Now that Trump is commander-in-chief, and has survived his Senate impeachment trial, it’s more apparent than ever that he’s also a micromanager with a distaste for government officials rivaled only by his respect for certain convicted criminals.

Having “removed” lieutenant colonel Alexander Vindman from the National Security Council last week because he testified under subpoena during the House investigation into the president’s allegedly corrupt Ukraine dealings, Trump announced yesterday that the military would “look into” disciplinary action against the high-ranking career soldier. (He also made sure Vindman’s twin brother Yevgeny, a council attorney handling ethics issues, was reassigned.)

It’s a stark contrast to the admiration the president expressed for Navy SEAL Edward Gallagher, who stood trial for war crimes last year and on whose behalf Trump intervened repeatedly while chastising military prosecutors. Ultimately, Gallagher was acquitted of all but minor charges—based on technicalities, not exoneration. So Trump didn’t have to exercise his pardon power on the man’s behalf, as promised, but stepped in to ensure that he couldn’t be punished at all, contravening the Navy’s rules.

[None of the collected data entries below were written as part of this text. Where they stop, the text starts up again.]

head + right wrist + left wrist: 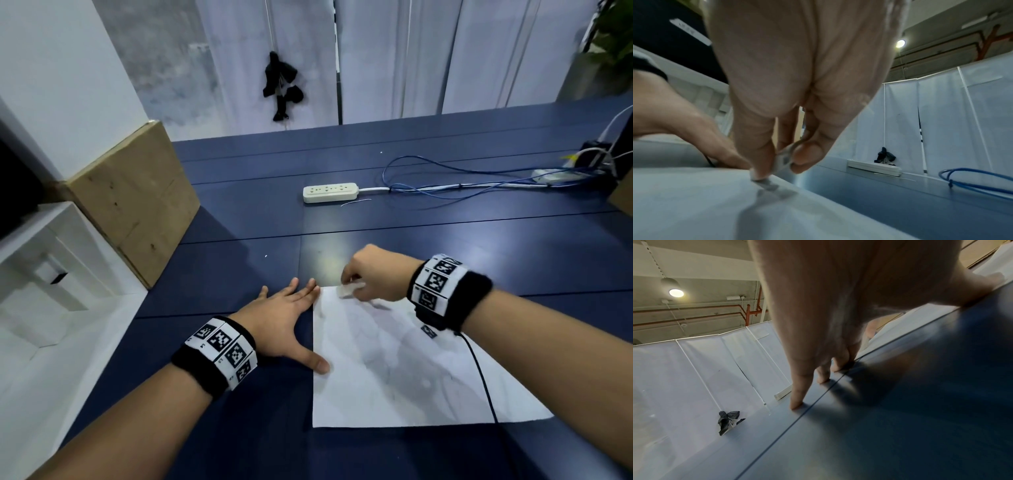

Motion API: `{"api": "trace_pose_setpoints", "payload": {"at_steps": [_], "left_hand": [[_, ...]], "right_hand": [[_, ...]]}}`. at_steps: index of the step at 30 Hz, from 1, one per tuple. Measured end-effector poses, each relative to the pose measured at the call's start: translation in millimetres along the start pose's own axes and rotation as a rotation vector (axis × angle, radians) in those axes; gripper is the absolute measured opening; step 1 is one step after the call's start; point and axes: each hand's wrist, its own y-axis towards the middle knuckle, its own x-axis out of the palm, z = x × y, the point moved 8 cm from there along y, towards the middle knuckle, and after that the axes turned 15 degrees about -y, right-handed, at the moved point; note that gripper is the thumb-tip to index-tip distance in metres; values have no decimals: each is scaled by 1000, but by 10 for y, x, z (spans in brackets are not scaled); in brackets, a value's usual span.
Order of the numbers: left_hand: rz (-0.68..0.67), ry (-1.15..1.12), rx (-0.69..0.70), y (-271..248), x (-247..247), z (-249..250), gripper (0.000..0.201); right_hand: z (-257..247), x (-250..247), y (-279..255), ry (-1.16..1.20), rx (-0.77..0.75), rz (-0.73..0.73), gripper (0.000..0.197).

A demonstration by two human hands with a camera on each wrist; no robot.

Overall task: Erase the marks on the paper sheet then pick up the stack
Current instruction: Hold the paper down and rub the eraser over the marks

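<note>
A white paper sheet point(394, 370) lies flat on the dark blue table point(239, 222), with faint grey marks across it. My right hand point(352, 284) pinches a small white eraser point(346, 289) between thumb and fingers at the sheet's far left corner; in the right wrist view the eraser point(782, 160) touches the paper point(715, 203) over dark marks point(772, 189). My left hand point(291, 322) lies flat with straight fingers on the table beside the sheet's left edge, its thumb resting on the paper. Its fingertips point(796, 405) press the table in the left wrist view.
A white power strip point(330, 192) lies farther back, with blue cables point(462, 185) trailing right. A cardboard box point(133, 202) leans at the table's left edge. A black wire point(483, 380) from my right wristband crosses the sheet. White curtains point(394, 58) hang behind the table.
</note>
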Motion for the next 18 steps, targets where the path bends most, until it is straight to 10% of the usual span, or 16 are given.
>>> {"api": "trace_pose_setpoints", "payload": {"at_steps": [9, 18], "left_hand": [[1, 3, 5, 16, 17, -17, 145], [-5, 0, 1, 18, 11, -17, 145]], "right_hand": [[-206, 222, -343, 71, -167, -204, 32], [-26, 76, -72, -19, -27, 0, 35]]}}
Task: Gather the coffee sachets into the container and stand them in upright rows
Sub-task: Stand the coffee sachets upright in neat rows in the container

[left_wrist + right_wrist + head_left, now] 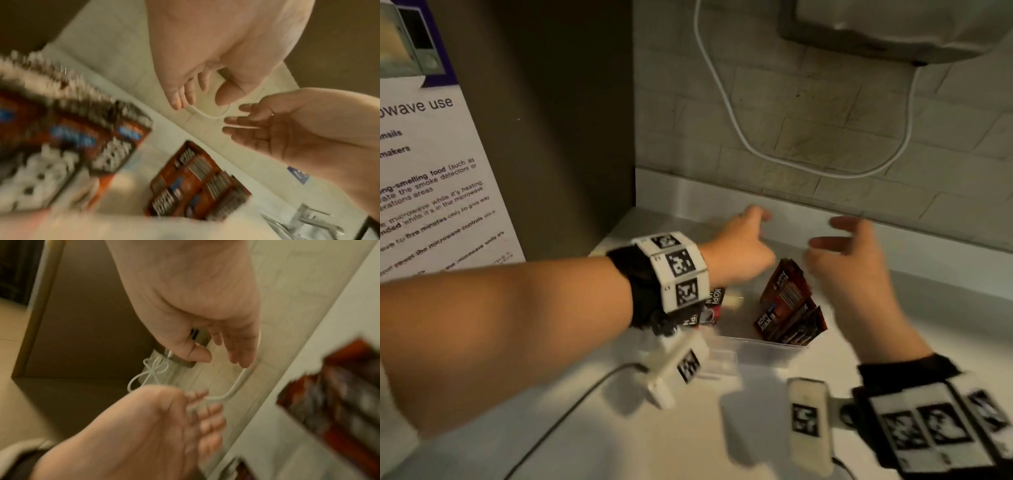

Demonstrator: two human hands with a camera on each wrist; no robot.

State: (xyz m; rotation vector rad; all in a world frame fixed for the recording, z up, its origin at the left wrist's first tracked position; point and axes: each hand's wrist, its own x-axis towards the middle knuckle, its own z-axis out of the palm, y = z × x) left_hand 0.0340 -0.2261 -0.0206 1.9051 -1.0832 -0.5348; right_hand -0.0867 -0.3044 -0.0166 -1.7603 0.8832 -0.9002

The micromanager-in-chief also chided federal prosecutors this week. Decrying sentencing recommendations submitted in the case of Roger Stone, a Trump associate, the president intervened via tweet on Monday, complaining about the injustice of the proposed punishment. The Justice Department then announced it would recommend a lighter punishment, the four prosecutors withdrew from the matter (one resigned from his job altogether), a new sentencing memo was filed, and this morning the president congratulated attorney general William Barr for “taking charge of a case that was totally out of control.”

The president isn’t wrong in one respect: The situation does seem to be totally out of control. Trump is accusing longtime government lawyers of going “rogue” for following the law.

The prosecutors were doing their jobs, and properly. The recommendation for Stone was within statutory guidelines, as conservative attorney and criminal law professor Orin Kerr of the University of California at Berkeley pointed out in response to Trump’s morning tweet decrying the recommendation that Stone spend nine years in prison.

The notion that Trump would use his position to undermine the justice system is no longer that shocking, although the audacity does continue to astound legal experts. By characterizing all legitimate lawyering as mere political ploys, the president has managed to convince his supporters that he is the victim of a Democratic plot that only a strongman like him can stop. Thus, the new heroes of the Republican majority are dubious characters like Gallagher and Stone, who are elevated and championed despite proven wrongdoing.

The long-term consequence of this fantastical and melodramatic approach to American justice is erosion of the rule of law itself. As Walter Shaub, former director of the Office of Government Ethics, explained in a morning tweet, “To put DOJ’s politicization in context, remember its mission is to defend the rule of law and it’s full of lawyers whose lives are focused on law. Having toppled the institution dedicated to law, it’ll be easier to topple the ones devoted to things like energy, money and killing.”